While setting up the app on my iPhone, I noticed a lot of data was being collected and linked to me, including my location, user content and contact info plus other identifiers. I went through all the settings and discovered a lack of two-factor authentication too, but this is typical with a lot of IoT.
Once I’d connected the app to the dishwasher, I wanted to see what type of connectivity I could take advantage of. I played around with the app for a bit and learned what was on offer. I opened the door to load the dishwasher, but I was soon interrupted as I had been sent a notification. I checked my phone and realized that I had been notified that the door had been opened…. I know! I opened it!
I quickly turned this notification off, but I soon found the app was not all that intuitive and in fact quite cumbersome. Later that evening and although I could have turned it on remotely, I was standing right next to it as I had just placed the last plate in; although I had my tablet with me, it was far quicker to turn it on physically, and like the reviews said, the dishwasher was refreshingly quiet when it started.
However, two hours later, it all changed in the house.
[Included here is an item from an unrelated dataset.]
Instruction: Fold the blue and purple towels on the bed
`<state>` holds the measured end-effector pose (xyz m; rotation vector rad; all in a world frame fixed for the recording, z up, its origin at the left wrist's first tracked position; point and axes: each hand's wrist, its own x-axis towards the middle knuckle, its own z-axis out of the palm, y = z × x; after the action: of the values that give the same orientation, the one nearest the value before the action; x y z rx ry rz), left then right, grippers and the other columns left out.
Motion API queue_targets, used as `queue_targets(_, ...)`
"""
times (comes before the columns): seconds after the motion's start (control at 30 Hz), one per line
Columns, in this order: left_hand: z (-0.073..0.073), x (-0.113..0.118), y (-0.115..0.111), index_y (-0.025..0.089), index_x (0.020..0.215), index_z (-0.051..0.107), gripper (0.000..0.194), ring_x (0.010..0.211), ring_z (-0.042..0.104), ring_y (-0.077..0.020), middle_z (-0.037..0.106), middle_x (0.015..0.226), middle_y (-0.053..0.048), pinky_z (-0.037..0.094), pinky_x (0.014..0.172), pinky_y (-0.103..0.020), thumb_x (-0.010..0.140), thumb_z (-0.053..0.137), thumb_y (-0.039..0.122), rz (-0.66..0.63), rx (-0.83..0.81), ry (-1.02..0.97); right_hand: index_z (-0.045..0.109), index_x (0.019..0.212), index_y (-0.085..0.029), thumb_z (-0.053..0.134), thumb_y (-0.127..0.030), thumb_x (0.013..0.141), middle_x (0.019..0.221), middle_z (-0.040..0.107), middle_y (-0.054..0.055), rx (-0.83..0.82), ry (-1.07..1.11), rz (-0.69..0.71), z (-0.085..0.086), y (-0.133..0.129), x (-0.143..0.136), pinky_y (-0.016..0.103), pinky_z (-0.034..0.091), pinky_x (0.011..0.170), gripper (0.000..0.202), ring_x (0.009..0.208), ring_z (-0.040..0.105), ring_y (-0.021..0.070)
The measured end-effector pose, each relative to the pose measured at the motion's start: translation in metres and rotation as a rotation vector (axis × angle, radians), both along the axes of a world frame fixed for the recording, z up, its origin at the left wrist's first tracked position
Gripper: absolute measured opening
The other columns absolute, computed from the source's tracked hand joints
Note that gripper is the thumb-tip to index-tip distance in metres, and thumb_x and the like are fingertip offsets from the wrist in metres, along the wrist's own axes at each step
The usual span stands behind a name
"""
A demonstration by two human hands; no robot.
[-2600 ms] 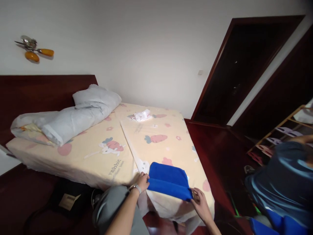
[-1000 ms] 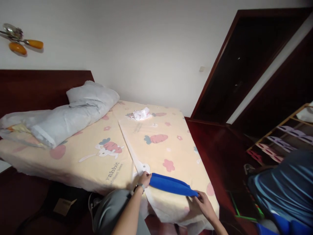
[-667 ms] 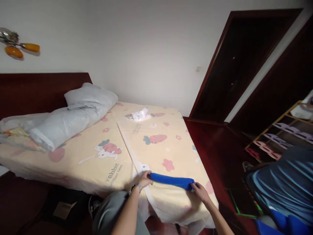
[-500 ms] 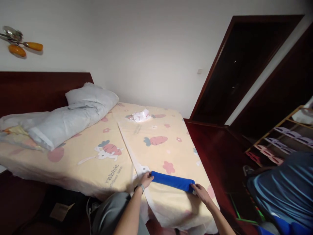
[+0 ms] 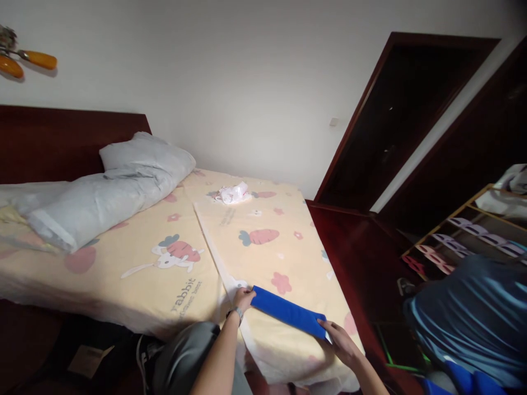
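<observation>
A long, flat strip of folded blue cloth stretches between my two hands, close above or on the bed's near corner. My left hand, with a watch at the wrist, pinches its left end. At the right end, the thumb of my right hand presses on top while the fingers sit beneath; a small white tag shows there. Under the strip lies a cream bedsheet printed with rabbits, carrots and flowers.
A grey quilt is bunched near the headboard. A crumpled white plastic bag lies farther back on the bed. To the right are a slipper rack and a person in a blue top, beside the dark door.
The right end of the blue cloth has dropped slightly towards me, so the strip slants more. My right hand has shifted further under that end. The view has turned a little.
</observation>
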<state>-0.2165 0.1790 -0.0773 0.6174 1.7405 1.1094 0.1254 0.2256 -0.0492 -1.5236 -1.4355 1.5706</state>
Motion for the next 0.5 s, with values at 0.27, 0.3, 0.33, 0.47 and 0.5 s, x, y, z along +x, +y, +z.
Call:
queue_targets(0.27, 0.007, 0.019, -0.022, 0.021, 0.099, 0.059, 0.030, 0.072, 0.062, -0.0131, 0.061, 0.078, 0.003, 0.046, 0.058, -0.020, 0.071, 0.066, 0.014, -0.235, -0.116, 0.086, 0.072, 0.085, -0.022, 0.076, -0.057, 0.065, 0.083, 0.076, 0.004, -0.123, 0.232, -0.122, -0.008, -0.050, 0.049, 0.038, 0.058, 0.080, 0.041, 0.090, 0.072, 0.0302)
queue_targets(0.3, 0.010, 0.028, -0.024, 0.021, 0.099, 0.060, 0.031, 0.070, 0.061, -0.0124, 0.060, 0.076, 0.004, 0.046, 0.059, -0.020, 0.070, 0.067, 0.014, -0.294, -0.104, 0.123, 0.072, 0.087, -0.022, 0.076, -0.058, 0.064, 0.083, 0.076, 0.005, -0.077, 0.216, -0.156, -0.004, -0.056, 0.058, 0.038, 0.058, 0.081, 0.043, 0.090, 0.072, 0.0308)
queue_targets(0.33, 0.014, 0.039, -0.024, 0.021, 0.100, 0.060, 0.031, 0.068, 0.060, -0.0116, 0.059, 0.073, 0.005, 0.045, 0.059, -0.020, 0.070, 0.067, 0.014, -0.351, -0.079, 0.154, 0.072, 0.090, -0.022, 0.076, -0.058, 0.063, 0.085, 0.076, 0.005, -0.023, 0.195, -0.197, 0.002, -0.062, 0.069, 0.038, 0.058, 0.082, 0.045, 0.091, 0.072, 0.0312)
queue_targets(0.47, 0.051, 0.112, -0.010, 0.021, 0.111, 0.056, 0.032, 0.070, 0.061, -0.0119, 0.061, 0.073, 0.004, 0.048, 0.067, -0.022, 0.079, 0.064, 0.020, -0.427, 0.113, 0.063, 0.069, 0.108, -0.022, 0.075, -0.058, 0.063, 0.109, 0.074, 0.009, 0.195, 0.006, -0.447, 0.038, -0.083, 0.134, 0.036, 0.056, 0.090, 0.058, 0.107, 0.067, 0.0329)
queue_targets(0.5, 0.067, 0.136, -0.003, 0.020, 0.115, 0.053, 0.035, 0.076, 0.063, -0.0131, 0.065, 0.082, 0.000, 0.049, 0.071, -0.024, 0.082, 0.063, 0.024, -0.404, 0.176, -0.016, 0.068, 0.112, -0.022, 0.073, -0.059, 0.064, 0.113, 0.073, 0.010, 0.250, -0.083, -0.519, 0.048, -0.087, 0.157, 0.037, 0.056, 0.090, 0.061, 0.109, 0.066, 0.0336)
I was standing next to my new appliance when the door began to open on its own accord as if it was possessed and was coming after me! Had my dishwasher been hacked and was now riddled with malware being remotely operated in order to kill me?! As the steam rose from the glistening plates, I soon realized that it was in fact the automatic door-opening feature that had sprung into action to improve the “drying performance”.
Ok, I overreacted a little, but this strange new spaceship-like feature caught me off guard and made me jump in the process. However, what this ordeal made me question was whether appliances and other gadgets really need to be smart? In this case, I am certain that the app was not, in fact, making my life more streamlined, so I deleted the app and made a conscious effort to stand clear of the door near the end of a cycle.
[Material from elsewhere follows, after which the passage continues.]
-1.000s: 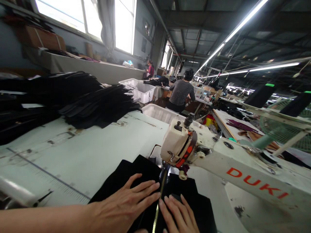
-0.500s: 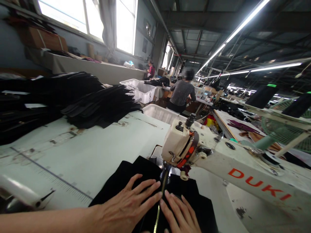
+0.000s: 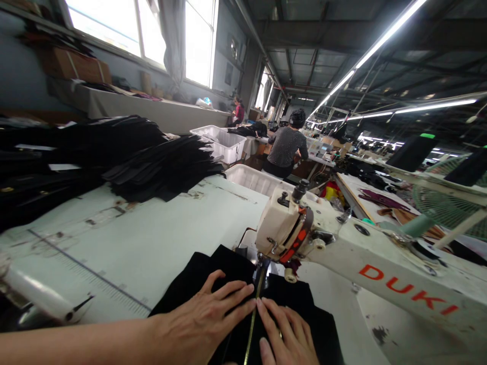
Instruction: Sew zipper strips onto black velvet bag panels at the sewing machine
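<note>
Black fabric lies under the needle area of a white sewing machine, with a gold zipper strip running lengthwise down its middle. My left hand rests flat on the cloth left of the strip, fingers spread, its fingertips at the strip's edge. To the right of the strip, my right hand presses on the same cloth with its fingers stretched out and the thumb lower down. The two index fingertips nearly meet just in front of the presser foot. Neither hand grips anything.
Stacked black pieces lie on the table's far left. Beyond are two white crates, a seated person and another person farther back. A green fan and thread cones stand at the right.
My right hand has shifted slightly, its fingers closer together and its thumb now showing. The whole view has moved a little. The fabric remains under the machine.
</note>
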A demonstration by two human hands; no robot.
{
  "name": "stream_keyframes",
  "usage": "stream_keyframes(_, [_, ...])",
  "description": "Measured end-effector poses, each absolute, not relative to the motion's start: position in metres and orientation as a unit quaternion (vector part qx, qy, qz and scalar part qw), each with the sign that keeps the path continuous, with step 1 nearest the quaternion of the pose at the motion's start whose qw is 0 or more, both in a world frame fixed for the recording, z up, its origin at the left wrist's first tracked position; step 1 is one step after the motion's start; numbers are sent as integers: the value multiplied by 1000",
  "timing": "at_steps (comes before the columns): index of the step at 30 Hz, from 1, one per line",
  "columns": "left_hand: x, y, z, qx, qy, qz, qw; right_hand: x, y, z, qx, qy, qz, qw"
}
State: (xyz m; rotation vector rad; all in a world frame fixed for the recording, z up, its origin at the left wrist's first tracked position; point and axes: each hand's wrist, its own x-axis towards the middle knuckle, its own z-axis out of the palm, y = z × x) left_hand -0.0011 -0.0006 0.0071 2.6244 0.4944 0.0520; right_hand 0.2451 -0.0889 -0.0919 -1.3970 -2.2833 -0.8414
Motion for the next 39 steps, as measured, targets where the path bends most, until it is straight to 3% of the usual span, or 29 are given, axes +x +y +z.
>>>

My hypothesis is that companies are in desperate need of our data. Cars have been sending a wealth of information back to their manufacturers for many years now and they are often the first to tell you that you have gone over the 10,000 miles threshold and now require service. This is now the norm for other gadgets around the home and we are seemingly willingly accepting this.
However, this information could be used against us if it were to get into the wrong hands. Malicious actors are constantly attacking websites looking for data and unfortunately some personal data inevitably still gets compromised and ends up on the dark web. Theoretically, threat actors could gain access to this live data in the cloud and even learn our daily habits, which could include when we have vacated the premises.
Although I am not aware of any data leaks involving smart household appliances, it is worth noting that these devices suck up a lot of personal data and store it in the cloud for multiple purposes – with, in my personal opinion, very little of this trade-off actually helping the products. This data trove can be seen as currency to some stakeholders and could be targeted so we must limit the amount of data we release in the first place.
If your device has to be internet enabled to function, consider reducing the amount of data you hand over to the developers of smart products. Furthermore, use unique passwords or passphrases, enable two-factor authentication where possible, and keep your devices updated to steer clear of as many vulnerabilities as possible.
Just consider this: If a malicious actor were to hold my dishwasher to ransom, there is a good chance they would get my money as I really hate washing up that much. So, until smart dishwasher apps come with being able to load the dishwasher, put the dishes in and unload it after a wash as standard, I think I’ll stick to traditional appliance usage in the kitchen for now.